Make an exact copy of the lines below.

Records from a data collection
[Start of section]

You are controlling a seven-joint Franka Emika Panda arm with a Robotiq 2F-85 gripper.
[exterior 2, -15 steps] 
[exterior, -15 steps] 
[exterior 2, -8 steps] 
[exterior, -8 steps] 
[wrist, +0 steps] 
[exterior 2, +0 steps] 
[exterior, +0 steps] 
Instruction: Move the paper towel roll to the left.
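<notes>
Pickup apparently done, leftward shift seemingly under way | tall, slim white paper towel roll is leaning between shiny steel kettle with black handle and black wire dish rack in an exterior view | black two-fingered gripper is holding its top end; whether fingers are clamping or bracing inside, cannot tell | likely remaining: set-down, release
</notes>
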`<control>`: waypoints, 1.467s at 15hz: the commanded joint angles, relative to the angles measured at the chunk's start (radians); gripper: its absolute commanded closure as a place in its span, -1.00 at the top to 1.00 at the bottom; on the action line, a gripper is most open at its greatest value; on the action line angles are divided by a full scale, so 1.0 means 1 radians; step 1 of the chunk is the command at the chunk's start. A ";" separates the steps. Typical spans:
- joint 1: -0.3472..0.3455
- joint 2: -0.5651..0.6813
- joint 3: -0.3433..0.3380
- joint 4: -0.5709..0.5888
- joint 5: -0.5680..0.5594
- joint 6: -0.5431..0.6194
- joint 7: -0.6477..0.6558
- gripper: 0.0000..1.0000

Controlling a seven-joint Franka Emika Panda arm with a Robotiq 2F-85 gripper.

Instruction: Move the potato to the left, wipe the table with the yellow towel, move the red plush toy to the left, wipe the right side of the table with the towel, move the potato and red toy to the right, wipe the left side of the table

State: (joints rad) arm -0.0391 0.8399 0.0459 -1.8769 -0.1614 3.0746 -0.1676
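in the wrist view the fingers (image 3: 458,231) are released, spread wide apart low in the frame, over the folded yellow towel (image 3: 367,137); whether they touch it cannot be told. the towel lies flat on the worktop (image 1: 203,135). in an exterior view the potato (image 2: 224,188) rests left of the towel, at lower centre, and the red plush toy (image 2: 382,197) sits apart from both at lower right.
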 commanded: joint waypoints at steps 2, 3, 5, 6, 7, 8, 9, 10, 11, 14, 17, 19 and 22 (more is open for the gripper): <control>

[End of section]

§ Solution to the exercise
You are controlling a seven-joint Franka Emika Panda arm with a Robotiq 2F-85 gripper.
[exterior 2, -15 steps] 
[exterior, -15 steps] 
[exterior 2, -8 steps] 
[exterior, -8 steps] 
[wrist, +0 steps] 
[exterior 2, +0 steps] 
[exterior, +0 steps] 
Instruction: Move the paper towel roll to the left.
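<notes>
Pickup apparently done, leftward shift seemingly under way | tall, slim white paper towel roll is leaning between shiny steel kettle with black handle and black wire dish rack in an exterior view | black two-fingered gripper is holding its top end; whether fingers are clamping or bracing inside, cannot tell | likely remaining: set-down, release
</notes>
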`<control>`: waypoints, 1.467s at 15hz: the commanded joint angles, relative to the angles measured at the chunk's start (radians); gripper: its absolute commanded closure as a place in its span, -1.00 at the top to 1.00 at the bottom; on the action line, a gripper is most open at its greatest value; on the action line angles are divided by a full scale, so 1.0 means 1 radians; step 1 of the chunk is the command at the chunk's start. A ";" separates the steps. Typical spans:
- joint 1: -0.3472..0.3455
- joint 2: -0.5651..0.6813
- joint 3: -0.3433..0.3380
- joint 4: -0.5709..0.5888
- joint 5: -0.5680..0.5594
- joint 6: -0.5431..0.6194
- joint 7: -0.6477..0.6558
- gripper: 0.0000..1.0000

Controlling a seven-joint Franka Emika Panda arm with a Robotiq 2F-85 gripper.

Instruction: Move the potato to the left, wipe the table with the yellow towel, move the red plush toy to the left, wipe the right side of the table with the towel, move the potato and red toy to the right, wipe the left side of the table

State: (joints rad) arm -0.0391 0.8399 0.0459 -1.8769 -0.1614 3.0746 -0.1676
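in the wrist view the fingers (image 3: 458,231) are released, spread wide apart low in the frame, over the folded yellow towel (image 3: 367,137); whether they touch it cannot be told. the towel lies flat on the worktop (image 1: 203,135). in an exterior view the potato (image 2: 224,188) rests left of the towel, at lower centre, and the red plush toy (image 2: 382,197) sits apart from both at lower right.
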 commanded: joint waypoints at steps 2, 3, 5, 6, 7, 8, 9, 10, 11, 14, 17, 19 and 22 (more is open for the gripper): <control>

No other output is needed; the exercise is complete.